━━━━━ Source data

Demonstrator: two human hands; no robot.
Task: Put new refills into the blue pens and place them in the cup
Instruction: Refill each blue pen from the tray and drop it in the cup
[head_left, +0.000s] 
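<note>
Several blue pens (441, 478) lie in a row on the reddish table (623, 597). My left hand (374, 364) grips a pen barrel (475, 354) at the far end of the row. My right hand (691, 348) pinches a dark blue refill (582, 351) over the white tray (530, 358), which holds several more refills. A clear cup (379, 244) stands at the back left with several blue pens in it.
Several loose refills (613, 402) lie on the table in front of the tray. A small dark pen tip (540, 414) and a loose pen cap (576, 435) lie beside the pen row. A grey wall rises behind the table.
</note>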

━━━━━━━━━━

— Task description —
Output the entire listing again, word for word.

— Finished task —
Demonstrator: two human hands; no robot.
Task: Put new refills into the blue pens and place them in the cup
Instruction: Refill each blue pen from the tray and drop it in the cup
[head_left, +0.000s] 
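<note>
Several blue pens (441, 478) lie in a row on the reddish table (623, 597). My left hand (374, 364) grips a pen barrel (475, 354) at the far end of the row. My right hand (691, 348) pinches a dark blue refill (582, 351) over the white tray (530, 358), which holds several more refills. A clear cup (379, 244) stands at the back left with several blue pens in it.
Several loose refills (613, 402) lie on the table in front of the tray. A small dark pen tip (540, 414) and a loose pen cap (576, 435) lie beside the pen row. A grey wall rises behind the table.
</note>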

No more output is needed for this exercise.